Exercise: Which lines of the entries below contain the string "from"? Copy each one.

[Source data]
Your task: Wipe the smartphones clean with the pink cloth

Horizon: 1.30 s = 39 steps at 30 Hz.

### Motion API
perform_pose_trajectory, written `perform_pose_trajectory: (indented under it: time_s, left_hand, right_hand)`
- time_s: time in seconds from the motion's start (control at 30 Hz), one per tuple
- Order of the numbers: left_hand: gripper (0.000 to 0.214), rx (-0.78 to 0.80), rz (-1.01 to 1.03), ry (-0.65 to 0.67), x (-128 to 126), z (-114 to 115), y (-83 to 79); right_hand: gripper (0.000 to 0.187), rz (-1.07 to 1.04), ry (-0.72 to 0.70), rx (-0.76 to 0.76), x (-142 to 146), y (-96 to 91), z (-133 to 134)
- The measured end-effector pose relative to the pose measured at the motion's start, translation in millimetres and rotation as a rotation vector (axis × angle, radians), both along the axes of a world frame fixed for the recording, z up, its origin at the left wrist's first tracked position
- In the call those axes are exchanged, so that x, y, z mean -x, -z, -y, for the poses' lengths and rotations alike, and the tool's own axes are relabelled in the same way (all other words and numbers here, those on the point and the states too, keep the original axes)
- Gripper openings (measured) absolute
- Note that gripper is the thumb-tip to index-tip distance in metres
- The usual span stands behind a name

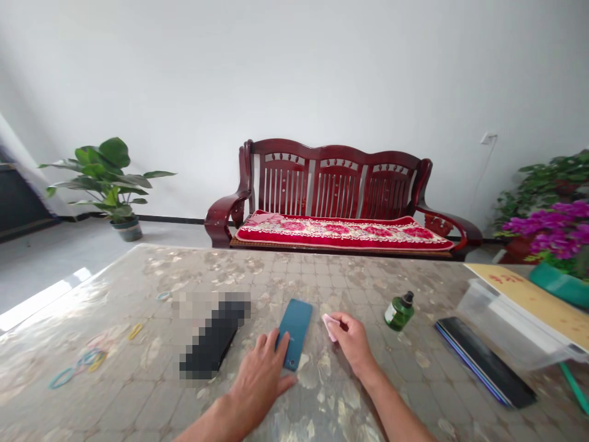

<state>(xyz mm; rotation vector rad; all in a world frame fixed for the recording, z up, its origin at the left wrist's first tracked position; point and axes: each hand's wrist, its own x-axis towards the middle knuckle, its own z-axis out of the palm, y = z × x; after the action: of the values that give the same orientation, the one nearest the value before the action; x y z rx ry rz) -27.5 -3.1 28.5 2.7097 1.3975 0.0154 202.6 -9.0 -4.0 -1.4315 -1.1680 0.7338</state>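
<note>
A blue phone (pixel 297 328) lies back side up on the table, its camera at the end nearer me. My left hand (pixel 260 368) holds it there, fingers across its left edge and thumb by the near end. To the right of the phone, my right hand (pixel 352 337) pinches a small pink cloth (pixel 330 327) between thumb and fingers, close to the tabletop. A small green bottle (pixel 399 312) with a black top stands beyond my right hand. Left of the phone lies a dark, flat object (pixel 216 341), blurred out by pixelation.
Hair ties (pixel 87 362) in several colours lie on the patterned tablecloth (pixel 151 393) at left. On the right are a stack of phones (pixel 485 362), a clear plastic box (pixel 488 307) under a tan sheet (pixel 529 294), and purple flowers (pixel 552 227). A wooden bench (pixel 338 184) stands behind.
</note>
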Motion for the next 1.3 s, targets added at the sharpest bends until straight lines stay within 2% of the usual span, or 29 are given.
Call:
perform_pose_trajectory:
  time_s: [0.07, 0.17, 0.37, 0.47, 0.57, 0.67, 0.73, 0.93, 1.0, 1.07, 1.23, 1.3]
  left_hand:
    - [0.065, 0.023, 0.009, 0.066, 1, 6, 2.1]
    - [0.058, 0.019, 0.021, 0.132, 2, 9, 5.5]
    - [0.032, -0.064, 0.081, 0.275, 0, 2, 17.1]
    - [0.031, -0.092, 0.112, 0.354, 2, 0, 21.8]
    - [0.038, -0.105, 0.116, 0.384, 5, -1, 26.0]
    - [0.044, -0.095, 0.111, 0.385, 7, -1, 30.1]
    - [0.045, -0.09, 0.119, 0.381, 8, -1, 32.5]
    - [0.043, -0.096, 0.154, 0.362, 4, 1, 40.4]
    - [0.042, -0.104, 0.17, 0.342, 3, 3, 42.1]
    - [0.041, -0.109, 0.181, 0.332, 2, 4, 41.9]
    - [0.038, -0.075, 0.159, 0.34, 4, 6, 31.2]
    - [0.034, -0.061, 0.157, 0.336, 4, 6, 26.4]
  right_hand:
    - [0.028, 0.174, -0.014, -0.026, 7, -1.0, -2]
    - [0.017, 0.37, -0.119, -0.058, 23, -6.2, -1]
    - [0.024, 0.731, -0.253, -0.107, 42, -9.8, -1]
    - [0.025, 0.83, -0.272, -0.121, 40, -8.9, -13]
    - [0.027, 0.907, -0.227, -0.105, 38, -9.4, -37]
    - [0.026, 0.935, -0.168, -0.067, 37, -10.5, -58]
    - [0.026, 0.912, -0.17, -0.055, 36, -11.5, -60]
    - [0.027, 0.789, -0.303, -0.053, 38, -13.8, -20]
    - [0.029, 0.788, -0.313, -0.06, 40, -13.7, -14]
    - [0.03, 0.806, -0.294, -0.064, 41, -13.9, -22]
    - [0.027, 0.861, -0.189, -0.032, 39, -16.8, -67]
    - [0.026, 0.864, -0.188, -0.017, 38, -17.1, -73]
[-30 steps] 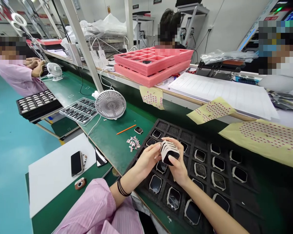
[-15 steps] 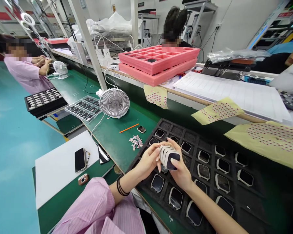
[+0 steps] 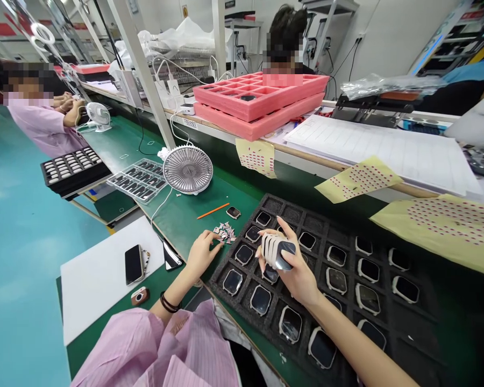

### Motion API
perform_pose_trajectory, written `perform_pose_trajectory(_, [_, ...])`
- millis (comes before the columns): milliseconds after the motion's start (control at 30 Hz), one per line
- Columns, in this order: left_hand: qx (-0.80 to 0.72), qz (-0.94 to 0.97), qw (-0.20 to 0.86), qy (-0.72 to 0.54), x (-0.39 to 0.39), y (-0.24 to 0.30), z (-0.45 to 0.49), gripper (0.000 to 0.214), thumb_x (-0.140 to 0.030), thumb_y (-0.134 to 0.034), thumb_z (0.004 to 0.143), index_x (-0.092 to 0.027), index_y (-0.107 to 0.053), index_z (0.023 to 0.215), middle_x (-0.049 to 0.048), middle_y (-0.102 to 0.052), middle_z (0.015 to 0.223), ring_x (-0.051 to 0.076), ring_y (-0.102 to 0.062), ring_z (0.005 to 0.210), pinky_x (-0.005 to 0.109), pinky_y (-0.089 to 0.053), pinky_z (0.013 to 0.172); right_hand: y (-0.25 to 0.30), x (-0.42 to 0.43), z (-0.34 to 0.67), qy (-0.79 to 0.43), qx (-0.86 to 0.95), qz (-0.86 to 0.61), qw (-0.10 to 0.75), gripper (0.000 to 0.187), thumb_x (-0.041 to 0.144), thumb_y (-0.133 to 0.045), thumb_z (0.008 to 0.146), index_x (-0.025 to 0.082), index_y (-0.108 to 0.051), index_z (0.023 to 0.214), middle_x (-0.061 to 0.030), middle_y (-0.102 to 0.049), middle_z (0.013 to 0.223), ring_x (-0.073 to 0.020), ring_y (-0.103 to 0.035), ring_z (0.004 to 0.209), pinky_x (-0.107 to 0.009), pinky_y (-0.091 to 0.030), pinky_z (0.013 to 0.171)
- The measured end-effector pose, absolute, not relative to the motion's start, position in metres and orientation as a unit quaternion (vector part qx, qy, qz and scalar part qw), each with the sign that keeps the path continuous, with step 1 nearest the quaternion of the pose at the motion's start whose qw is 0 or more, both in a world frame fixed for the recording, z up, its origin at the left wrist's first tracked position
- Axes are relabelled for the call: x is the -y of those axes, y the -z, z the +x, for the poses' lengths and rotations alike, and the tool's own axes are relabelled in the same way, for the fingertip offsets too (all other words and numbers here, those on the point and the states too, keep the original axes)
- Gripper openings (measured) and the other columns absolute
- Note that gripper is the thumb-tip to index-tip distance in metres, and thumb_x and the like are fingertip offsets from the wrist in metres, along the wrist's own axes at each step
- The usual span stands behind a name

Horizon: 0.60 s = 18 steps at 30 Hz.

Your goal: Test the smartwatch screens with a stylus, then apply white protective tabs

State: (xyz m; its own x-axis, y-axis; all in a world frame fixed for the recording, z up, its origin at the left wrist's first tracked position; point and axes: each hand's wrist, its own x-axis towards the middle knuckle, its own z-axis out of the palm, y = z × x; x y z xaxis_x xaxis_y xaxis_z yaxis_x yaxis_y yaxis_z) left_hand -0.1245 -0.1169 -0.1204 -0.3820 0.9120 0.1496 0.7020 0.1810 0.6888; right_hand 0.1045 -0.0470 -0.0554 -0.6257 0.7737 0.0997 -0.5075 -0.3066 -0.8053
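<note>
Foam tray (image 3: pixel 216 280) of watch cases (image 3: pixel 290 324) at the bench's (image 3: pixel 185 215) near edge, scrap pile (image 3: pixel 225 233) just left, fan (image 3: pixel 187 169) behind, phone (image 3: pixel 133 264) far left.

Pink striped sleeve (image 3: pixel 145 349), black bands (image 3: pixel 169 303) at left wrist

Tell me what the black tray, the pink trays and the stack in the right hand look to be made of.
Black tray: likely soft foam, matte, grainy surface with cut pockets. Pink trays: likely foam too, matte, thick soft-edged walls. Stack in the right hand grip: pale rims look like plastic or metal, unclear which; the dark front face is glossy and shows reflections.
</note>
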Motion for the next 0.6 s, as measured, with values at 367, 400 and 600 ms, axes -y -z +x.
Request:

Task output:
- time_s: time in seconds from the motion's start (control at 30 Hz), one per tuple
- Note that gripper is the thumb-tip to index-tip distance in metres, and thumb_x and the like are fingertip offsets from the wrist in metres, along the wrist's own axes at each step

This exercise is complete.